▶ **TASK ITEM**:
The reply should contain all of the data below, word for word.

DATASET EXCERPT Block Start

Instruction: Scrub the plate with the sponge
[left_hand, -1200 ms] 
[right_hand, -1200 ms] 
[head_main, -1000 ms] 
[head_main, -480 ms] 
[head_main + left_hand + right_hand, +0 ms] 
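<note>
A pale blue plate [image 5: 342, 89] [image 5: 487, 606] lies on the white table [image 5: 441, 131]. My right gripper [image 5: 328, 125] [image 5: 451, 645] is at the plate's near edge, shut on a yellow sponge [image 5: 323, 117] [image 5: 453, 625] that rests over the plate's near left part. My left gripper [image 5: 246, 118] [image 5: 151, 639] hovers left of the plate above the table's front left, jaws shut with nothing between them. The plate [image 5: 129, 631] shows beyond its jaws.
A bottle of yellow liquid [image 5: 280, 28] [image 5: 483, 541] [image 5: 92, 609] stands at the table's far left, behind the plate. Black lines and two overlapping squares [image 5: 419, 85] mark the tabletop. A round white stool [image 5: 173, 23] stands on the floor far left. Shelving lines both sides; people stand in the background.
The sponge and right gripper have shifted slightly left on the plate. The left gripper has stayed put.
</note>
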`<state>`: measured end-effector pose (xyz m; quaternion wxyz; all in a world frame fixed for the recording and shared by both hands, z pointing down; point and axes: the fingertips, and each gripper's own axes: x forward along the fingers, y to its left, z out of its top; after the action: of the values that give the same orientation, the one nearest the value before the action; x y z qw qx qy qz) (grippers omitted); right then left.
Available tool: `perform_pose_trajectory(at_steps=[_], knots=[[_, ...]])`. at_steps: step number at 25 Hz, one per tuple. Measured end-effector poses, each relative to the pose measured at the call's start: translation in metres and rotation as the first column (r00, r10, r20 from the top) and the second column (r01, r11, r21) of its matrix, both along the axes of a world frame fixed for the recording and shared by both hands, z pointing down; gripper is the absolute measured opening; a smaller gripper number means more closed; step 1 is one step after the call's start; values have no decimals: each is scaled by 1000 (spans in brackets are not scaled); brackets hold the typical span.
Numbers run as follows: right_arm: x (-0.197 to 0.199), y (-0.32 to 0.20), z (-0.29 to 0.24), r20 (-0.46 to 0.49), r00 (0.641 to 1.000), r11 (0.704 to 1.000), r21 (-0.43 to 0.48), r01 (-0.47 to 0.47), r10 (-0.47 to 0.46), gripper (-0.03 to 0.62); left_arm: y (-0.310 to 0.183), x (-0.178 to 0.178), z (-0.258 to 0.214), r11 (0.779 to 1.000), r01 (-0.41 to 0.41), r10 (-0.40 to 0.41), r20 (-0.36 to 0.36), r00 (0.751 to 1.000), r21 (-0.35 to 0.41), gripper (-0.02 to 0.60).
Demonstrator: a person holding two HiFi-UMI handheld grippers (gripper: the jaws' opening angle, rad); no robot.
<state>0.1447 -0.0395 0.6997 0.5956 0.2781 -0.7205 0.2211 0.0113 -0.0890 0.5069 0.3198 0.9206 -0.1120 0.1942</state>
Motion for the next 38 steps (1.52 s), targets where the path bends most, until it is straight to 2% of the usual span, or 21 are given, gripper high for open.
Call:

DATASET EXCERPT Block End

▶ **ANSWER SECTION**:
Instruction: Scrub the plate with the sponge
[left_hand, -1200 ms] 
[right_hand, -1200 ms] 
[head_main, -1000 ms] 
[head_main, -480 ms] 
[head_main + left_hand + right_hand, +0 ms] 
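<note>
A pale blue plate [image 5: 342, 89] [image 5: 487, 606] lies on the white table [image 5: 441, 131]. My right gripper [image 5: 328, 125] [image 5: 451, 645] is at the plate's near edge, shut on a yellow sponge [image 5: 323, 117] [image 5: 453, 625] that rests over the plate's near left part. My left gripper [image 5: 246, 118] [image 5: 151, 639] hovers left of the plate above the table's front left, jaws shut with nothing between them. The plate [image 5: 129, 631] shows beyond its jaws.
A bottle of yellow liquid [image 5: 280, 28] [image 5: 483, 541] [image 5: 92, 609] stands at the table's far left, behind the plate. Black lines and two overlapping squares [image 5: 419, 85] mark the tabletop. A round white stool [image 5: 173, 23] stands on the floor far left. Shelving lines both sides; people stand in the background.
The sponge and right gripper have shifted slightly left on the plate. The left gripper has stayed put.
</note>
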`<state>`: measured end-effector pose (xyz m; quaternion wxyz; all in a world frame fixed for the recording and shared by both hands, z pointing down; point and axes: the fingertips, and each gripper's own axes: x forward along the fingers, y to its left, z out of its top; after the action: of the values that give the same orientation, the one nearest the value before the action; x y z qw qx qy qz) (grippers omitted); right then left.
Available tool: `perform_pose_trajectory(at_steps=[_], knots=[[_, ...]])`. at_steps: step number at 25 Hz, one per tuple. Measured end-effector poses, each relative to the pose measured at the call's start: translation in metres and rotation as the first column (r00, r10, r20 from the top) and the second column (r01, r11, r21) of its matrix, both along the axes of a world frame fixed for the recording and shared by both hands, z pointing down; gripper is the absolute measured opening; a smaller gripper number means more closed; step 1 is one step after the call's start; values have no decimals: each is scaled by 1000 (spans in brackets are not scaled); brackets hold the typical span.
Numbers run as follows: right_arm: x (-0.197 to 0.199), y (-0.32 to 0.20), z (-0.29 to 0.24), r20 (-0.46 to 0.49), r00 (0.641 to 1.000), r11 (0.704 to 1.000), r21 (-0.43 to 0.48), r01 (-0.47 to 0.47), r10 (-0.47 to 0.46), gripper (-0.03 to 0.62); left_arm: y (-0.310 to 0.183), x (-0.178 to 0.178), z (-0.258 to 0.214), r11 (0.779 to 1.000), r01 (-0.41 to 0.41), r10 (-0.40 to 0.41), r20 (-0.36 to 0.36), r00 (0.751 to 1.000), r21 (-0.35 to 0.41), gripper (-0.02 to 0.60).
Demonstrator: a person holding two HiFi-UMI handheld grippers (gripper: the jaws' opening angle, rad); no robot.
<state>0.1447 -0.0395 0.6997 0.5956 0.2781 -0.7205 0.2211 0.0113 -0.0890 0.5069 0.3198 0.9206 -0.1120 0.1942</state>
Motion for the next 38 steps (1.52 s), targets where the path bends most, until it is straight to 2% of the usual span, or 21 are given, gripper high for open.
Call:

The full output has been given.